● **WORK ITEM**
Return the data below unaltered, but strip out the pictures.

━━━━

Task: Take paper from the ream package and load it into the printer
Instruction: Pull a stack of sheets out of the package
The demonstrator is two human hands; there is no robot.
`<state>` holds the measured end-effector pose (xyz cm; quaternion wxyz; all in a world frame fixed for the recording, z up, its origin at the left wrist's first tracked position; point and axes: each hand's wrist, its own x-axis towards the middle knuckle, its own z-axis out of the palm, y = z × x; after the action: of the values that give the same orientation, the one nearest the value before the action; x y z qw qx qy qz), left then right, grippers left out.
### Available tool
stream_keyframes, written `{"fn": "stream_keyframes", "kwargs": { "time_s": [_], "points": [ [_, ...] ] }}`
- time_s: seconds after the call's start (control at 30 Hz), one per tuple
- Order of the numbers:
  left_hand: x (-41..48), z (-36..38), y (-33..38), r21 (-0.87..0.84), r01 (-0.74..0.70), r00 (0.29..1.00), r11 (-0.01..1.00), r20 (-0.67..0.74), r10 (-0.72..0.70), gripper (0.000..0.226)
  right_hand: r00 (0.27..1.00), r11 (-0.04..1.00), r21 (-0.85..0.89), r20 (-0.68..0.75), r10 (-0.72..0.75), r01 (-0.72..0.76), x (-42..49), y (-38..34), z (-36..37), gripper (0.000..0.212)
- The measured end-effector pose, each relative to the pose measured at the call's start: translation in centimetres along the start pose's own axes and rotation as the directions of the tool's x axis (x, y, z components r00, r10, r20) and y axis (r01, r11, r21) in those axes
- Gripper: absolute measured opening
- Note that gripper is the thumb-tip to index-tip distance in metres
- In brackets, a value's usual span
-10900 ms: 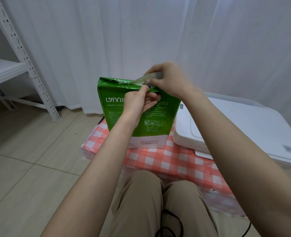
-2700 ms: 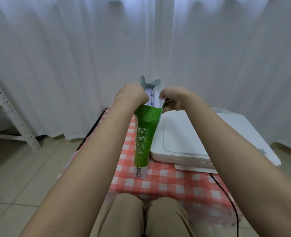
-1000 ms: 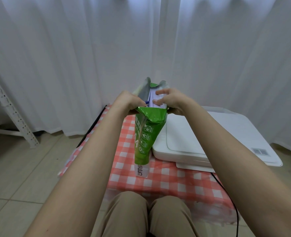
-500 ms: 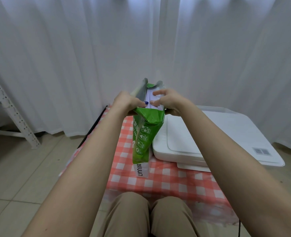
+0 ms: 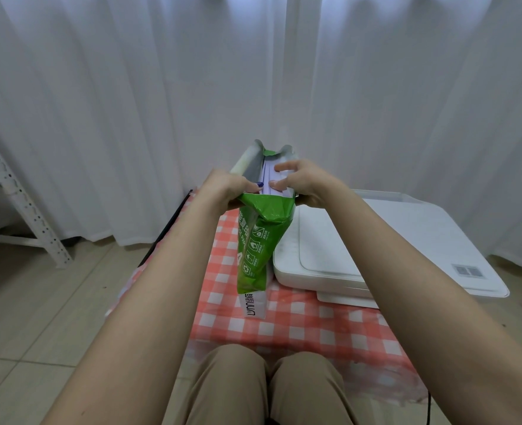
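A green ream package [image 5: 258,240] stands upright on its end on the checked tablecloth [image 5: 287,323], its torn top spread wide. White paper [image 5: 270,179] shows inside the opening. My left hand [image 5: 226,191] grips the left side of the wrapper at the top. My right hand [image 5: 299,182] sits on the right side, with fingertips pressed on the top edge of the sheets and its thumb behind the wrapper. A white printer [image 5: 385,250] lies flat just to the right of the package, with its lid down.
White curtains [image 5: 253,87] hang close behind the table. A white metal shelf frame [image 5: 17,216] stands at the left on the tiled floor. A black cable [image 5: 169,228] runs along the table's left edge. My knees [image 5: 268,381] are against the table's front.
The wrapper was sealed with tape and is now torn wide at the top. Over the last second my right fingers have spread over the sheets' top edge; the package has barely moved.
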<state>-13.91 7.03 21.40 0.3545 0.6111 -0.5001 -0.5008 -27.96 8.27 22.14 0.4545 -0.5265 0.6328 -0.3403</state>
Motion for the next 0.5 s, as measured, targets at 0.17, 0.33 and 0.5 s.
{"fn": "stream_keyframes", "kwargs": {
  "time_s": [0.17,0.33,0.5],
  "points": [
    [0.2,-0.1,-0.1,0.003,0.013,1.0,1.0,0.004,-0.013,0.026,1.0,1.0,-0.005,0.003,-0.005,0.005,-0.1,0.0,0.0,0.056],
    [0.5,0.0,-0.1,0.234,-0.138,0.985,0.962,-0.068,0.158,0.016,0.999,0.999,0.003,-0.006,-0.048,0.048,-0.5,-0.2,-0.1,0.059],
    [0.1,0.3,0.9,0.641,-0.217,0.929,0.736,-0.096,0.358,0.028,0.997,0.988,-0.134,0.013,-0.075,0.076,-0.8,-0.9,0.3,0.042]
  ]
}}
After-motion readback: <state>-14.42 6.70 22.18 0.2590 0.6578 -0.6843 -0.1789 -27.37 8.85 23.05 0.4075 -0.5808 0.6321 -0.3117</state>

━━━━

● **TASK ANSWER**
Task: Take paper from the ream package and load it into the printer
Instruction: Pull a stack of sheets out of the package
The demonstrator is two human hands; there is no robot.
`<state>` holds the measured end-effector pose (xyz cm; quaternion wxyz; all in a world frame fixed for the recording, z up, its origin at the left wrist's first tracked position; point and axes: each hand's wrist, its own x-axis towards the middle knuckle, its own z-axis out of the palm, y = z × x; after the action: of the values that give the same orientation, the one nearest the value before the action; x y z qw qx qy qz), left then right, grippers left out.
### Available tool
stream_keyframes, written `{"fn": "stream_keyframes", "kwargs": { "time_s": [_], "points": [ [_, ...] ] }}`
- time_s: seconds after the call's start (control at 30 Hz), one per tuple
- Order of the numbers:
  left_hand: x (-41..48), z (-36..38), y (-33..38), r21 (-0.87..0.84), r01 (-0.74..0.70), r00 (0.29..1.00), r11 (-0.01..1.00), r20 (-0.67..0.74), r10 (-0.72..0.70), gripper (0.000..0.226)
  right_hand: r00 (0.27..1.00), r11 (-0.04..1.00), r21 (-0.85..0.89), r20 (-0.68..0.75), r10 (-0.72..0.75), r01 (-0.72..0.76), x (-42..49), y (-38..34), z (-36..37), gripper (0.000..0.212)
- The measured end-effector pose, each relative to the pose measured at the call's start: translation in centimetres along the start pose's own axes and rotation as the directions of the tool's x axis (x, y, z components r00, r10, r20) and y axis (r01, r11, r21) in those axes
- Gripper: absolute measured opening
- Note that gripper is the thumb-tip to index-tip distance in metres
- In brackets, a value's usual span
-10900 ms: 
-2700 ms: 
-1000 ms: 
-500 ms: 
+0 ms: 
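A green ream package [image 5: 258,240] stands upright on its end on the checked tablecloth [image 5: 287,323], its torn top spread wide. White paper [image 5: 270,179] shows inside the opening. My left hand [image 5: 226,191] grips the left side of the wrapper at the top. My right hand [image 5: 299,182] sits on the right side, with fingertips pressed on the top edge of the sheets and its thumb behind the wrapper. A white printer [image 5: 385,250] lies flat just to the right of the package, with its lid down.
White curtains [image 5: 253,87] hang close behind the table. A white metal shelf frame [image 5: 17,216] stands at the left on the tiled floor. A black cable [image 5: 169,228] runs along the table's left edge. My knees [image 5: 268,381] are against the table's front.
The wrapper was sealed with tape and is now torn wide at the top. Over the last second my right fingers have spread over the sheets' top edge; the package has barely moved.
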<state>-13.91 7.03 21.40 0.3545 0.6111 -0.5001 -0.5008 -27.96 8.27 22.14 0.4545 -0.5265 0.6328 -0.3403</state>
Motion for the next 0.5 s, as measured, targets at 0.17, 0.33 and 0.5 s.
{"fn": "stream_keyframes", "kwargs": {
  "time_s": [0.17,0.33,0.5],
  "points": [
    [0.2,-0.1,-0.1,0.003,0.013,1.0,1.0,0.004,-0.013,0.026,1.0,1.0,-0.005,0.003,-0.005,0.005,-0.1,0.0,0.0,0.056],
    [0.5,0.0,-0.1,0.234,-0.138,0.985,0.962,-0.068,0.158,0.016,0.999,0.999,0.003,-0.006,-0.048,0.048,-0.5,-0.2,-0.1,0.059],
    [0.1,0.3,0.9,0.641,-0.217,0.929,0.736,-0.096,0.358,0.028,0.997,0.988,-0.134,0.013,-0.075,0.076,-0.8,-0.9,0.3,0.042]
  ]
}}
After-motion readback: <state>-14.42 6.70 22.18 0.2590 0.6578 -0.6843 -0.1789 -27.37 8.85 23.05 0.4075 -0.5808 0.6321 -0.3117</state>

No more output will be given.